6. Whether it was a scrivener's error for the judgment and sentence to include a finding of an exceptional sentence where the trial court did not make such a finding or impose such a sentence.
29 ¶ 53 Mr. Munoz–Rivera contends, and the State concedes, that the judgment and sentence improperly included a finding that “[s]ubstantial and compelling reasons exist which justify an exceptional sentence ... above the standard range for Count I.” CP at 11. The remedy for clerical or scrivener's errors in judgment and sentence forms is remand to the trial court for correction. State v. Naillieux, 158 Wash.App. 630, 646, 241 P.3d 1280 (2010). Therefore, we also remand for correction of this error.
¶ 54 Affirm in part and remanded for proceedings consistent with this opinion.
I CONCUR: KORSMO, J.
SIDDOWAY, C.J. (concurring).
¶ 55 I write separately to explain why I join in exercising discretion to consider Mr. Munoz–Rivera's argument for the first time on appeal that the record does not support the trial court's finding that he was able to pay the legal financial obligations (LFOs) imposed.
¶ 56 It was well settled before State v. Blazina, 182 Wash.2d 827, 344 P.3d 680 (2015), that we may exercise discretion to review error raised for the first time on appeal. But we ordinarily do not. Most often we follow the “general rule for appellate disposition of issues not raised in the trial court: appellate courts will not entertain them.” State v. Guzman Nunez, 160 Wash.App. 150, 157, 248 P.3d 103 (2011) (citing State v. Scott, 110 Wash.2d 682, 685, 757 P.2d 492 (1988)), aff'd, 174 Wash.2d 707, 285 P.3d 21 (2012).

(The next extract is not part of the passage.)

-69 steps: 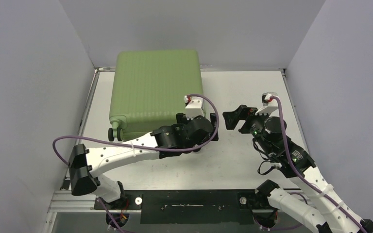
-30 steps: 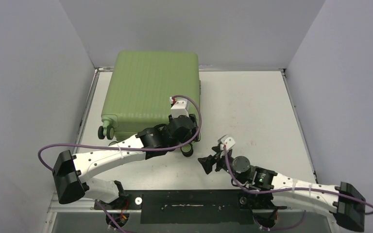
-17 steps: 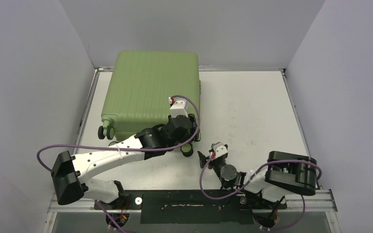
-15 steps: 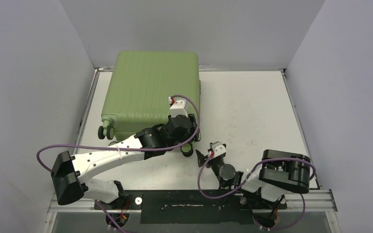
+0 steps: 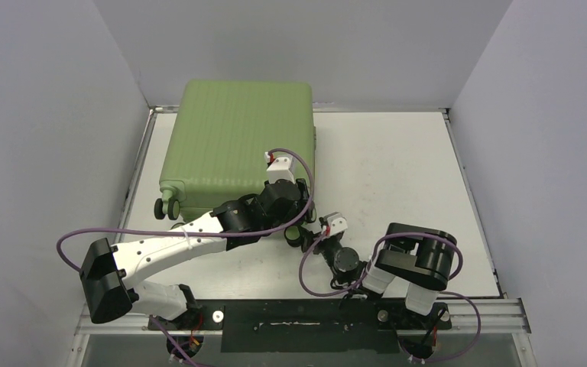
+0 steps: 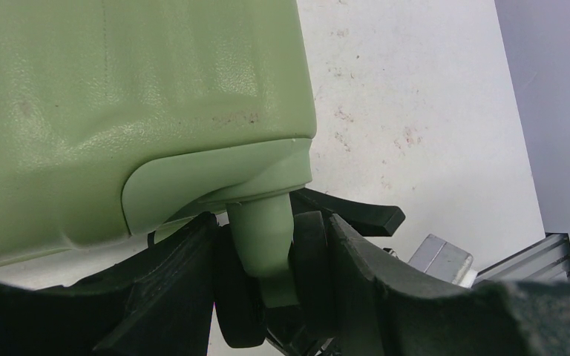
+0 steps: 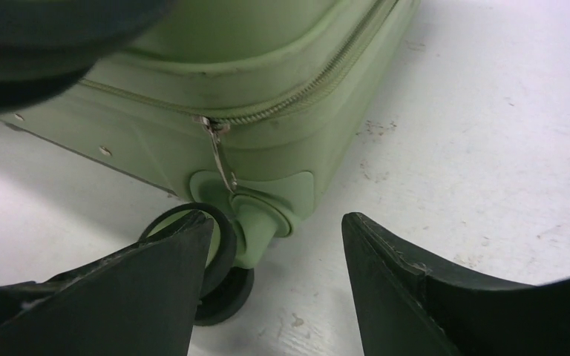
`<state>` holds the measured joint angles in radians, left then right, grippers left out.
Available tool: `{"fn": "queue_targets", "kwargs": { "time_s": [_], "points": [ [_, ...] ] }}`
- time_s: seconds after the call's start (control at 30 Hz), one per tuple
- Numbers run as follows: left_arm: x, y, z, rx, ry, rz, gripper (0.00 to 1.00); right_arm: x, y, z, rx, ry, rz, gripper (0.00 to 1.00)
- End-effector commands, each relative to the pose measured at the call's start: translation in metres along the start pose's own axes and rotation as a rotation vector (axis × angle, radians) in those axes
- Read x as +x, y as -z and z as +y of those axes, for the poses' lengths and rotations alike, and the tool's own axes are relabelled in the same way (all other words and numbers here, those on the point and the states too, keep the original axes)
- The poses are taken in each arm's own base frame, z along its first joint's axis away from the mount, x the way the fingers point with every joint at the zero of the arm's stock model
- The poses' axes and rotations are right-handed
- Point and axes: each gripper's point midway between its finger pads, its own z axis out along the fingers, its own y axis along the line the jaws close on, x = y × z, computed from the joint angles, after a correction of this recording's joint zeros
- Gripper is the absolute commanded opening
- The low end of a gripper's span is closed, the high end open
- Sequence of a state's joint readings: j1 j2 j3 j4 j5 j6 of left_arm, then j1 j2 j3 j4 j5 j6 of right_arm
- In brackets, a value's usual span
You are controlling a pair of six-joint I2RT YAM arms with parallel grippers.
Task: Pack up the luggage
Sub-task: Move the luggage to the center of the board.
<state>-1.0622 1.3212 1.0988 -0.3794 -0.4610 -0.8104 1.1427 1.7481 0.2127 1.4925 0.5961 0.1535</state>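
Right gripper: jaws standing apart with nothing between them, narrowing a touch as it is nosing in low at the case's near corner.
Right arm: folding back on itself now, having swung from the right half of the overhead view down to the lower centre.
Left gripper: clamping the caster, the green wheel stem and its black wheels sitting between the fingers, and not budging.
Luggage: lying flat with its lid down in the upper left of the overhead view, on the table, staying where it was a second ago.
Zip pull: dangling just above the caster, middle left of the right wrist view.
Meaning: the left arm is probably pinning the case while the right is lining up on the zip; opening is not yet begun, and nothing is being packed.
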Motion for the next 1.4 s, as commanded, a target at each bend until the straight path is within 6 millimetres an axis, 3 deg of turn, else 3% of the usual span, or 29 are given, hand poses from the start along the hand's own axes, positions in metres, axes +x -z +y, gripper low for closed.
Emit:
{"fn": "queue_targets", "kwargs": {
  "time_s": [0.0, 0.23, 0.43, 0.6, 0.93, 1.37],
  "points": [
    [-0.013, 0.003, -0.008, 0.034, -0.004, -0.023, 0.00, -0.072, -0.010, 0.026, -0.087, -0.241, -0.246, 0.64],
    [-0.014, 0.002, -0.009, 0.032, -0.007, -0.024, 0.00, -0.079, -0.016, 0.029, -0.081, -0.250, -0.266, 0.61],
    [-0.013, 0.002, -0.010, 0.037, -0.005, -0.016, 0.00, -0.076, -0.024, 0.014, -0.016, -0.262, -0.268, 0.50],
    [-0.011, 0.002, -0.008, 0.032, -0.004, -0.011, 0.00, -0.080, -0.028, 0.019, -0.034, -0.263, -0.279, 0.41],
    [-0.008, 0.000, -0.009, 0.032, 0.004, -0.007, 0.00, -0.090, -0.027, 0.025, -0.068, -0.267, -0.299, 0.43],
    [-0.005, 0.000, -0.007, 0.030, 0.013, -0.003, 0.00, -0.095, -0.026, 0.030, -0.093, -0.253, -0.301, 0.01]
  ]
}}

¶ 57 Here, however, we will be sending the case back to the trial court for correction of a scrivener's error and to strike and narrow some of the conditions of community custody. Although Mr. Munoz–Rivera was 29 years old at the time he was sentenced, was established by trial testimony to have more than full-time employment, and may have knowingly forgone a challenge to his ability to pay at the time of sentencing, it is undisputed that the trial court did not engage in an individualized inquiry about his ability to pay before imposing discretionary LFOs. Where a criminal defendant fails to preserve a trial court's error in failing to conduct an individualized inquiry, judicial economy will sometimes be served by reviewing that error if we will be remanding for resentencing for other reasons. This is such a case.